Com a desfaçatez do costume, o primeiro-ministro José Sócrates representou ontem diante do país mais um capítulo do teatro montado pela patronal e os seus partidos, pelo FMI, Comissão Europeia e Banco Central Europeu, para enganar o povo português. Disse ele que o povo não precisa se preocupar porque do pacote de medidas negociadas entre a troika e o governo não constarão cortes nos subsídios de férias e de Natal, nem “mais cortes nos salários da função pública” ou a redução do salário mínimo e a privatização da Caixa Geral de Depósitos.
Desta forma, Sócrates quer passar a mensagem de que ele e o seu governo seriam os guardiões do Estado Social e dos interesses dos trabalhadores portugueses, inclusive nas negociações com a troika. Com eleições à porta, ele quer passar uma esponja no passado recente, de violentos ataques aos direitos da classe trabalhadora e da maioria do povo, transfigurando-se no defensor desses direitos contra as investidas dos seus rivais do PSD.
Mas a farsa do governo Sócrates é facilmente desmontável. Em primeiro lugar, não há nenhuma garantia – e a palavra do senhor primeiro-ministro certamente não o é – de que essas medidas não serão aplicadas, se não agora, mas numa segunda fase do chamado “plano de resgate” imposto pela troika. Numa segunda fase que, convenientemente, só seria iniciada após as eleições de 5 de Junho, seja governo PS ou PSD. Em segundo lugar, o que já foi anunciado como constando desse planos, as medidas do PEC 4 e do Acordo Tripartido firmado entre patrões, governo e UGT, é suficientemente gravoso para os trabalhadores e o povo português.
O PEC 4, chumbado na Assembleia da República, será imposto agora pela União Europeia e o FMI, e o Acordo Tripartido prevêem: cortes ou congelamento das pensões; redução na duração e no valor do subsídio de desemprego; facilitação dos despedimentos, com a redução no valor das indemnizações, que inclusive passam a ser parcialmente financiadas pelo próprio trabalhador; privatização de empresas públicas, como Correios, TAP, EDP e Redes Energéticas Nacionais (REN); redução nos gastos do Estado com saúde e educação; aumento do preço dos transportes, etc. Além disso, parte substancial do empréstimo estimado em 78 mil milhões de euros, do qual ainda não se sabe o valor dos juros a serem cobrados, será destinado à banca, nacional e internacional.
A resposta dos trabalhadores
Depois dos actos do 1º de Maio, Dia do Trabalhador, convocados pela CGTP e apoiados pelos partidos de esquerda (na foto, a faixa do Ruptura/FER no ato do 1º de Maio, em Lisboa), cuja tónica foi o protesto contra a presença da troika em Portugal, está marcada para esta sexta-feira, dia 6 de Maio, uma greve geral da Função Pública. Para 19 de Maio, a CGTP convocou manifs em Lisboa e no Porto contra o FMI e a ingerência da União Europeia em Portugal.

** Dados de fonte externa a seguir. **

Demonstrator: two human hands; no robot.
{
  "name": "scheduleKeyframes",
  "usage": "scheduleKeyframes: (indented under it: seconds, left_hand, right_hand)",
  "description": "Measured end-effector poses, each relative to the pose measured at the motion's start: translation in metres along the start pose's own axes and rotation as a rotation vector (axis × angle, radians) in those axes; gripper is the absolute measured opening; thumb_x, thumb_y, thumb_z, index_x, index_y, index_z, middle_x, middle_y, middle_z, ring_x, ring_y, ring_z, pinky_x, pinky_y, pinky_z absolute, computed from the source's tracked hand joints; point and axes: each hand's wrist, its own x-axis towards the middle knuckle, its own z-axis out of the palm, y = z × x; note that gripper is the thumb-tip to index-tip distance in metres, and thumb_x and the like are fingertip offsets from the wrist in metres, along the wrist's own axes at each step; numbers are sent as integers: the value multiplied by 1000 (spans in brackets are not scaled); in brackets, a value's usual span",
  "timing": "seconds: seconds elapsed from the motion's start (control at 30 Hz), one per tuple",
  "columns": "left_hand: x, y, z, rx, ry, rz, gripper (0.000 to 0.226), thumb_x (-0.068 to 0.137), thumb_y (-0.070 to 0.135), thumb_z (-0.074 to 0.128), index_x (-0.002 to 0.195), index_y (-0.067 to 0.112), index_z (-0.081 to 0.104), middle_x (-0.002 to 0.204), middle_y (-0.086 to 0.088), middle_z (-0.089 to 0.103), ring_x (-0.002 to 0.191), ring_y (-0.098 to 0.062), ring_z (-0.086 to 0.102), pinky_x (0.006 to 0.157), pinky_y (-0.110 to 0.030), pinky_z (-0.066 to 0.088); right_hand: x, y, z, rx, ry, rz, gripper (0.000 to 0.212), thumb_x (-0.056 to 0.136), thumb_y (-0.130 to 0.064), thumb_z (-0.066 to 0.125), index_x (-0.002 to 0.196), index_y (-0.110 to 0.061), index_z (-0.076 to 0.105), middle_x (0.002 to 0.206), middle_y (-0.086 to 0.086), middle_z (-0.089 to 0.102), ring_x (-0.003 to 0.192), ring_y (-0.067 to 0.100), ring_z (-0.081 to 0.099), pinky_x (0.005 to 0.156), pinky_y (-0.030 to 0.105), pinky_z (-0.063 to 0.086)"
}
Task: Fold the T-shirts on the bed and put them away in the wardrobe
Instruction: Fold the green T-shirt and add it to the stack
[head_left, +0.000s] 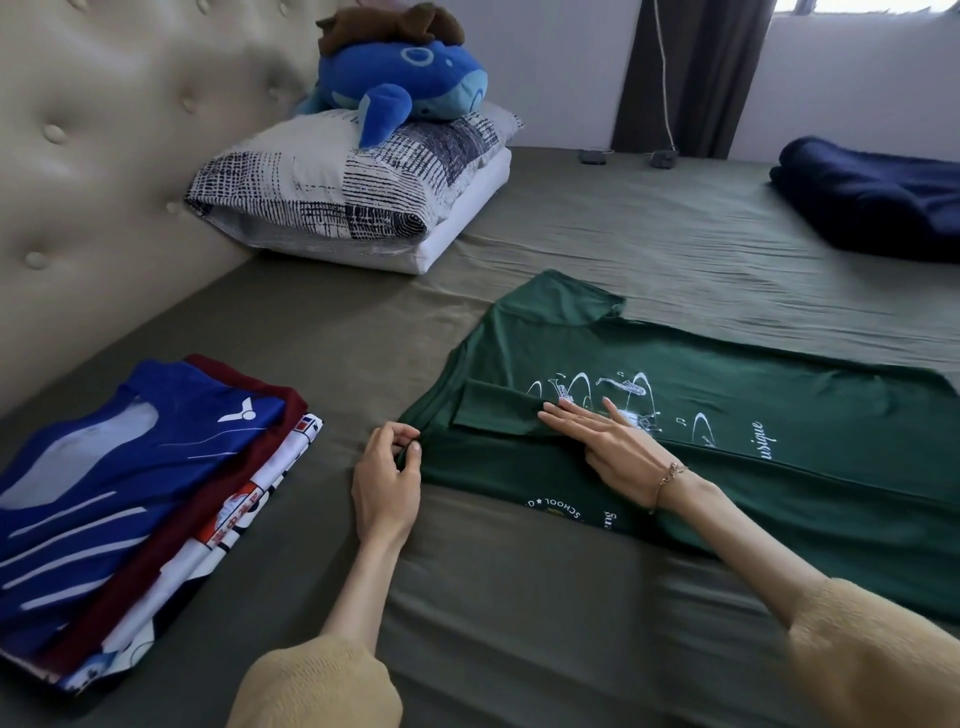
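A dark green T-shirt (737, 415) with white print lies spread on the olive bed sheet (519, 597), its near side folded inward along its length. My left hand (387, 480) pinches the shirt's edge near the shoulder. My right hand (602, 441) lies flat with fingers spread on the folded-in sleeve. At the left sits a stack of folded T-shirts (130, 499): blue on top, maroon under it, a white printed one at the bottom.
Two pillows (337, 192) with a blue plush toy (400, 83) lean by the tufted headboard (93, 156). A folded navy blanket (872, 197) lies far right. Two small dark devices (662, 158) with a cable rest near the curtain (691, 73).
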Motion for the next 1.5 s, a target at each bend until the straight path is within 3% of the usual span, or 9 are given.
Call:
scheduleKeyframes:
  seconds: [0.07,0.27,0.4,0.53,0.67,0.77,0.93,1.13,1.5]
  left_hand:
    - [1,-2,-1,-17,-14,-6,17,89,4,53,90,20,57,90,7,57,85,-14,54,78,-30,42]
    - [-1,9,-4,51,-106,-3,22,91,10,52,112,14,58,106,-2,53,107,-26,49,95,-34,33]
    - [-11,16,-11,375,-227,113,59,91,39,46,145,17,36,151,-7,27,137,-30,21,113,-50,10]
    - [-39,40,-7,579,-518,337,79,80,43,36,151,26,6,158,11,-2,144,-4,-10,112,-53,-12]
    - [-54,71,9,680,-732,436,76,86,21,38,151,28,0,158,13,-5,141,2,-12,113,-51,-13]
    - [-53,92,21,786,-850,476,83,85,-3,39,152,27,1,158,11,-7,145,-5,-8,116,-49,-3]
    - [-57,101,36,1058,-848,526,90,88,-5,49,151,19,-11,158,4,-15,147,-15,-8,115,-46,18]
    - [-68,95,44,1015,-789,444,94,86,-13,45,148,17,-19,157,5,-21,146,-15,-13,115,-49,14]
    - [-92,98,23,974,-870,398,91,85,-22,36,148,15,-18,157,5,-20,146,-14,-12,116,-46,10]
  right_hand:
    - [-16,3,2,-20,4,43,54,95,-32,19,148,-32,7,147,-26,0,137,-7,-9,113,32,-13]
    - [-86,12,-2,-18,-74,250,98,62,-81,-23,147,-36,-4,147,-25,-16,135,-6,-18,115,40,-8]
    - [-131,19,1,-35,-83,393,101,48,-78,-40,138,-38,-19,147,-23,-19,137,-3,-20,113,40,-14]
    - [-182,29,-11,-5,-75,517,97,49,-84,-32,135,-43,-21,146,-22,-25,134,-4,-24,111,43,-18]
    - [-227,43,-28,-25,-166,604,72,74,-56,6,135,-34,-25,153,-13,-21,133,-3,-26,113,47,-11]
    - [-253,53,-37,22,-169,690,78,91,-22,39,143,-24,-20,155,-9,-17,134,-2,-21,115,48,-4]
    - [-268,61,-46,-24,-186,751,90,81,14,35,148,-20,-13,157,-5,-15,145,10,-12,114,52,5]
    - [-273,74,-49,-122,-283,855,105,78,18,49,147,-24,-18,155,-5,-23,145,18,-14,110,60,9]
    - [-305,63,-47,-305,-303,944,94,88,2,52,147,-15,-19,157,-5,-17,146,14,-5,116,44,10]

Estas são iniciativas de luta importantes para combater as novas medidas de austeridade planeadas pelo governo, patronal e troika. Mas não bastam. É preciso apontar para a organização de uma nova greve geral, discutida ampla e democraticamente nos locais de trabalho. É preciso mostrar que há uma alternativa à austeridade e à recessão, que passa pela recusa, como fizeram os islandeses em referendo, em pagar uma dívida pública e privada que não é nossa, mas dos capitalistas e da banca; que passa pela exigência da suspensão do pagamento dessa dívida pública, seguida de auditoria; que passa pela apresentação de uma alternativa de esquerda – Bloco de Esquerda, PCP e outros sectores de esquerda – para governar o país e implementar um programa anticapitalista, que retire o país da recessão e da pobreza.